Tetapi kini, setelah perlahan aku tahu kemana hidup ini akan menuju dan menjadi, rasanya pembenahan hidup dan penataan langkah harus dilakukan, agar sisa hidupku menjadi lebih bermanfaat. Aku membutuhkan peta jalan berikut langkah-langkah strategis untuk menapakinya. Aku sudah tahu tujuanku, misiku dan kendaraanku, tetapi aku butuh tahu bagaimana cara menuju tujuan itu dan langkah-langkah strategis macam apa yang sesuai dengan kemampuanku. Kembali lagi, aku butuh konsep hidup.

***

Remaja
Masa ini adalah masa persimpangan jalan, harus aku akui lingkungan disekitarku sangat dominan mengarahkan aku pada banyak pilihan arah hidup. Dan Alhamdulillah, aku sudah ditakdirkan untuk mendapatkan kesadaran Islam pada masa ini. Tetapi masa-masa remaja ini pada hakikatnya adalah masa persiapan bagiku untuk membentuk diri. Semangat dan militansi remaja yang ternyata berada dalam kesibukan-kesibukan Islam, membuatku memiliki kebiasaan-kebiasaan dan kenyamanan-kenyamanan tersendiri yang sangat berguna bagi pembentukan karakterku pada tahapan hidup selanjutnya.

Mahasiswa
Tarikan menarik antara godaan gaya hidup, ujian, dinamika orang muda dengan idealisme pada masa remaja, telah membuatku terombang-ambing dalam ketidakpastian. Tidak pasti kemana karakter diri akan terbentuk, tidak jelas gaya hidup seperti apa yang aku anut, sehingga persimpangan jalan masa remaja masih terasa diawal sampai dengan pertengahan masa mahasiswaku. Aku masih bersyukur, Tuhan masih sayang padaku sehingga atas kehendak-Nya-lah, aku masih diperkenankan bertemu dengan komunitas-komunitas kebaikan dan masih ditakdirkan melakukan kerja-kerja kebaikan, meskipun disela-selanya aku masih mencuri-curi waktu untuk “berkhianat” pada kehendak Tuhan.

Diakhir-akhir masa mahasiswaku, Tuhan berikan pelajaran berharga padaku. Pelajaran berserah diri pada kehendak-Nya secara total. Pelajaran yang membuatku yakin bahwa skenario Tuhan adalah salah satu prinsip dasar dalam menjalani kehidupan. Sehingga pada masa tahapan hidup inilah aku berhenti memanjangkan angan-angan.
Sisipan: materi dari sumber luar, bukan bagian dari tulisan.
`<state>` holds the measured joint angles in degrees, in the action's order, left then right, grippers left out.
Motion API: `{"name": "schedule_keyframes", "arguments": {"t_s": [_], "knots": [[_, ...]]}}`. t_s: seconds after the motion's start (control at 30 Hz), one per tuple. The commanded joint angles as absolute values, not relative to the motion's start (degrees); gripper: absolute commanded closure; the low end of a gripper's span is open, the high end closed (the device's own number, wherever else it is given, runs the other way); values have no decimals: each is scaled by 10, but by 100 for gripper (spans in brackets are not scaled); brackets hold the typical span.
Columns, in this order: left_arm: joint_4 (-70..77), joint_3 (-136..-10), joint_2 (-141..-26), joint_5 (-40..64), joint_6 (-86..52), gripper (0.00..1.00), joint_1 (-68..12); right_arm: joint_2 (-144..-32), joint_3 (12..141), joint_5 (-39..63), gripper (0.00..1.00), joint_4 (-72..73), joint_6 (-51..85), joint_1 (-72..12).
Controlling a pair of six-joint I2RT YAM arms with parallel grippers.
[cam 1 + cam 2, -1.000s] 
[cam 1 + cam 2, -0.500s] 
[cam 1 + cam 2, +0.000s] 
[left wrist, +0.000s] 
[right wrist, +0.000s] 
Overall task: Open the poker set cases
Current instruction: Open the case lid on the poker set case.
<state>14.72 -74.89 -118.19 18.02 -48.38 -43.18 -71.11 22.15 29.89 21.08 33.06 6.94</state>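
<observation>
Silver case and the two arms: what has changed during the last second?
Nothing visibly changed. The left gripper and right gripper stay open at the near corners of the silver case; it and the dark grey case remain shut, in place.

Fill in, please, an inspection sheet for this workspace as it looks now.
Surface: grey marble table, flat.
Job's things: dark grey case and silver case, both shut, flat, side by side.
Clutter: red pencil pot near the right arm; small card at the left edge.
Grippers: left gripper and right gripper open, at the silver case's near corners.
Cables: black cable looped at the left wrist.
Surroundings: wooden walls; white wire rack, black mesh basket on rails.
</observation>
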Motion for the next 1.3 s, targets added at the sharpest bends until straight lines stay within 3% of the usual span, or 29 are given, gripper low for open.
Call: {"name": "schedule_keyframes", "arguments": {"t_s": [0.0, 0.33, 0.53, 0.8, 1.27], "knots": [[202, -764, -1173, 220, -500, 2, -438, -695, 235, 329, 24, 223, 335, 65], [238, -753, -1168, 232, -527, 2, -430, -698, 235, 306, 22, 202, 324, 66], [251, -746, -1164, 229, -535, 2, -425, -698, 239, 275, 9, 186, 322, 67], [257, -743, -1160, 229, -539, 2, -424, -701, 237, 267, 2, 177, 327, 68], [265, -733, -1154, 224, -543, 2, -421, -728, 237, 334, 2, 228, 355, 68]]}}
Aku jadi mengerti nuansa emosi Emha Ainun Najib ketika melantunkan syair; “...hidupku hanyalah memandang-Mu, memandang-Mu, memandang-Mu...” Hidupku adalah mau Tuhan. Tidak ada itu mauku, tidak ada itu ambisi, tidak ada itu cita-cita, karena “hidupku adalah kosong dan hampa...” menyitir kembali syair Emha.
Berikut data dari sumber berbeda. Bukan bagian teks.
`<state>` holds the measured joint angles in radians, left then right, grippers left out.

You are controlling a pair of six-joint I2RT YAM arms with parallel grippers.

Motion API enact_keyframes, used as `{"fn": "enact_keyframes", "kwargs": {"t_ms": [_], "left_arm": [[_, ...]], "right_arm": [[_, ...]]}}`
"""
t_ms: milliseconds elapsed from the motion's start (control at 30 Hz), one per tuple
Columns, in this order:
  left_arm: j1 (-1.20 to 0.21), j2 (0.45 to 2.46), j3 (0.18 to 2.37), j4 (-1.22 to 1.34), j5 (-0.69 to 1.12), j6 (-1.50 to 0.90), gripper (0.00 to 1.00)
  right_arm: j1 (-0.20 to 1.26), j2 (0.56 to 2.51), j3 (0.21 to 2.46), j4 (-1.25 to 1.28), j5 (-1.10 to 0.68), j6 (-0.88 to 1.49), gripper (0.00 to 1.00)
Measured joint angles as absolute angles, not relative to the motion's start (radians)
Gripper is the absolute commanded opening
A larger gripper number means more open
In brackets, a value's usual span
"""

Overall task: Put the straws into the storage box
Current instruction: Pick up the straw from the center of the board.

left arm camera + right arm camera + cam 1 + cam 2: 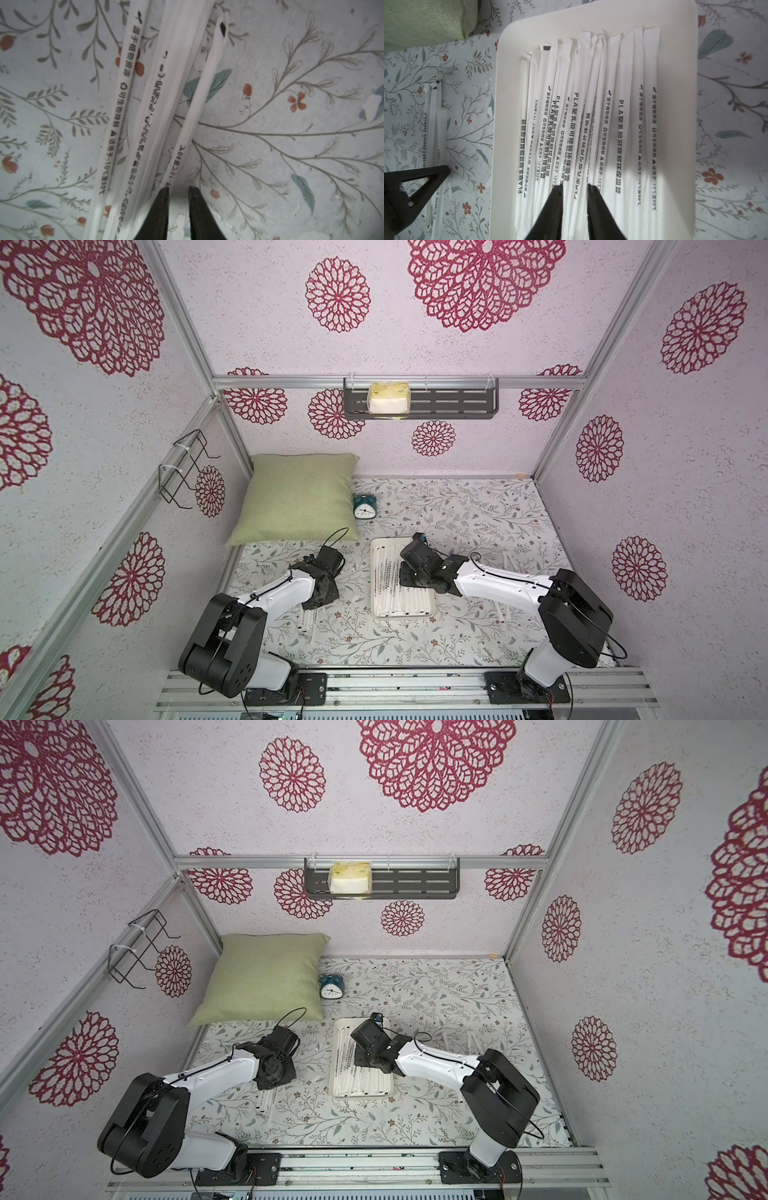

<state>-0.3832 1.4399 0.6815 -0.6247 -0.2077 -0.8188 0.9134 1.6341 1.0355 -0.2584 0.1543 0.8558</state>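
Pointing down at the floral tabletop point(291, 176), the left gripper point(178, 189) held its jaws slightly apart with nothing between them, one tip just beside the nearest of a few loose straws point(124, 93). Further on, the boxed straws point(623, 124) lay side by side in the storage box point(612, 18). The right gripper point(575, 186) was over them, jaws a little apart; whether it gripped any I could not tell. Behind stood an alarm clock point(365, 508) and a green pillow point(299, 497).

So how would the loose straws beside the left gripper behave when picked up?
The loose straws look thin and paper-wrapped: probably very light, slightly bendy. The flattened paper may slip or crush. Lying close together, several might lift at once.
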Motion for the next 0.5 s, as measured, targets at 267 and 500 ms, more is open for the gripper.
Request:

Saat Ini: Awal Pengabdian dan Kontribusi
Dengan bekal pelajaran diakhir masa tahapan hidup mahasiswa itulah kini aku menjadi seperti ini. menjadi tidak begitu perhatian pada arah masa depan, karena aku yakin Tuhan sudah mempersiapkannya untukku. Namun ternyata kehidupan tidak berjalan pada satu bingkai saja yaitu kebaikan-kebaikan. Kehidupan juga memiliki cobaan-cobaan dan ujian atau bahkan teguran-teguran Tuhan, yang membuatku tak jarang jatuh terjerembab atau bahkan terhempas dengan sedemikian kerasnya. Kalau sudah seperti itu aku tidak punya pilihan lain kecuali menangis dalam istighfar dan meohon belas kasihan Tuhan dalam pertaubatan. Karenanya tidak jarang pula semangat hidupku sampai pada titik hampa yang membuatku frustasi dan letih.

Jika itu terjadi, aku selalu tersenyum, karena sekejap kemudian pasti Tuhan sodorkan aku “hiburan” berupa kerja-kerja kebaikan yang seakan-akan memberiku tanda bahwa aku masih dipercaya oleh-Nya untuk ada dijalan kebaikan, bersama orang-orang yang baik. Duh Allah nan Agung, jangan berikan aku pilihan-pilihan yang membingungkan, beritahu saja aku apa-apa yang harus aku kerjakan sebagai hamba-Mu, sebagai makhluk-Mu, sebagai budak-Mu.

***

Belajar dari tiga masa hidup yang telah aku lewati dan memasuki masa-masa pengabdian total sebagai seorang manusia, aku harus mulai dengan istighfar dan taubat. Aku ingin mulai dengan sesuatu yang baru yang selama ini aku tidak pernah lakukan, yaitu berencana! Merencanakan hidupku, merencanakan strategi apa yang aku harus pakai, karena kini aku sudah tahu apa fungsiku sebagai hamba Tuhan.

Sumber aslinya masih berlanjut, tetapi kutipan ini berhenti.